The United Nations (UN) has announced it has officially recognized the Asteroid Day event, a global initiative to educate the public on the dangers asteroids pose to our planet.
The decision was made by the UN General Assembly, following an application by the founders of the movement – Danica Remy, Grig Richters, Apollo 9 astronaut Rusty Schweickart, and Queen guitarist and astrophysicist Dr Brian May. The recognition is similar to another UN-approved event, Earth Day, which seeks to raise awareness of environmental protection.
"We are extremely proud of the UN recognition as we founded Asteroid Day to raise awareness of the asteroid threat and the opportunity for the human species to unite around a single goal: protect our planet from asteroid impacts," the group said in a statement. "Asteroid impacts are the only natural disaster we know how to prevent if we, as the crew of Spaceship Earth, work together towards a global solution."
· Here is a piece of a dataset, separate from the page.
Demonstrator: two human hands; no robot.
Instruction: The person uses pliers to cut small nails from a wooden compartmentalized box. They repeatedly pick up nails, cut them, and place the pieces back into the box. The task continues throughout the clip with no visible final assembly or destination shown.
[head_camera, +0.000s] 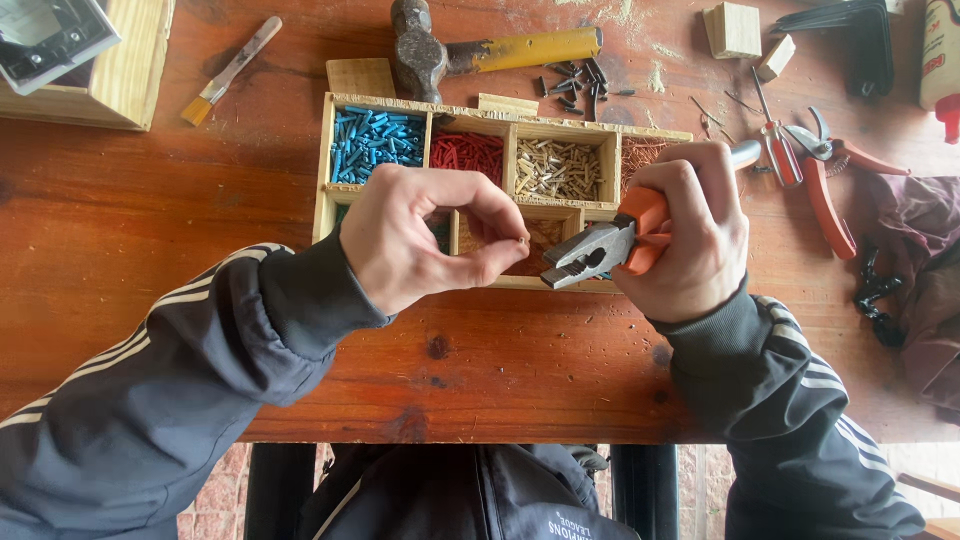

There have been two Asteroid Days so far, being held on June 30 in 2015 and 2016. This date marks the largest recorded impact in Earth’s history, the Tunguska event in 1908. On this day, a comet or asteroid exploded in the air with up to 30 megatons of energy, about 2,000 times more powerful than the nuclear bomb that devastated Hiroshima in 1945.
This explosion was over a largely unpopulated area in Tunguska, Siberia, with no reported deaths. But its power, flattening 2,000 square kilometers (770 square miles) of forest, highlights how destructive an asteroid impact could be if it were to occur today.
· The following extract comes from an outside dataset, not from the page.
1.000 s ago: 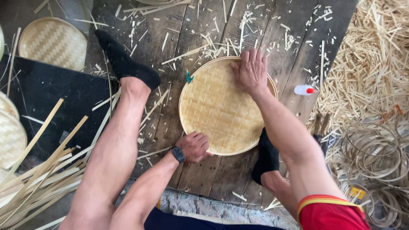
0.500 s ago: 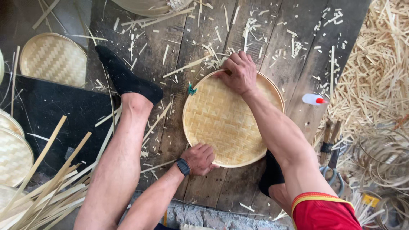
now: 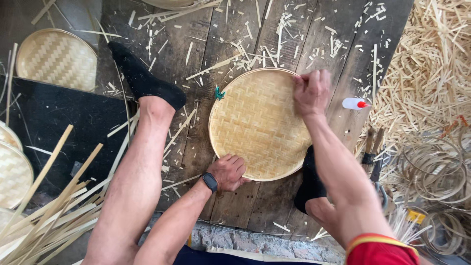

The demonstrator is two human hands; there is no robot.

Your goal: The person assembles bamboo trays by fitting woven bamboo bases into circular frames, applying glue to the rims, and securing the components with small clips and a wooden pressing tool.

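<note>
A round woven bamboo tray (image 3: 257, 122) lies flat on dark wooden planks (image 3: 196, 59) between my legs. My left hand (image 3: 228, 172), with a black watch on the wrist, grips the tray's near rim. My right hand (image 3: 312, 91) is closed on the far right rim, fingers pinching the edge. A small green clip (image 3: 219, 92) sits on the tray's left rim. Both feet wear black socks; the left foot (image 3: 142, 76) stretches out beside the tray.
A small white bottle with a red cap (image 3: 355, 103) lies right of the tray. A finished woven tray (image 3: 56, 59) sits at upper left, more at the left edge. Bamboo strips (image 3: 44, 201) lie lower left, shavings (image 3: 427, 64) and coiled hoops (image 3: 436, 169) on the right.
My right hand has slid clockwise along the far rim, from the top toward the right side. My left hand has stayed on the near rim.
</note>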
Asteroid Day 2015 saw more than 500 events take place around the world, but the team are now hopeful that with the UN’s approval, they will be able to spread their message even further.
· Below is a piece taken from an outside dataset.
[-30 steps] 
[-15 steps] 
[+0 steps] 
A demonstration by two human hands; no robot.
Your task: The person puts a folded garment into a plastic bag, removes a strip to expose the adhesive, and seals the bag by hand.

Asteroid Day will now be held annually on June 30. Asteroid Day
"Many nations are already taking Asteroid Day and the asteroid issue very seriously," Richters told IFLScience. "I am hopeful that having the UN recognize the day will get the other nations to take it more seriously, and we hope all nations will host events and raise awareness on International Asteroid Day 2017 and beyond."
Currently, we know of no sizable asteroids on a collision course with Earth. But many smaller asteroids go unnoticed – in February 2013, one of these unseen rocks exploded over Chelyabinsk in Russia, injuring hundreds.
Asteroid Day encourages nations to improve monitoring of asteroids, to ensure we can prepare for such events again. It also discusses how we might stop an asteroid from destroying our planet in the future, although one mission to investigate this further, the European Space Agency’s (ESA) Asteroid Impact Mission (AIM), is currently facing an uncertain future.
It’s almost a certainty that Earth will be threatened by a civilization-ending asteroid in the future, so we’d do well to be ready for it.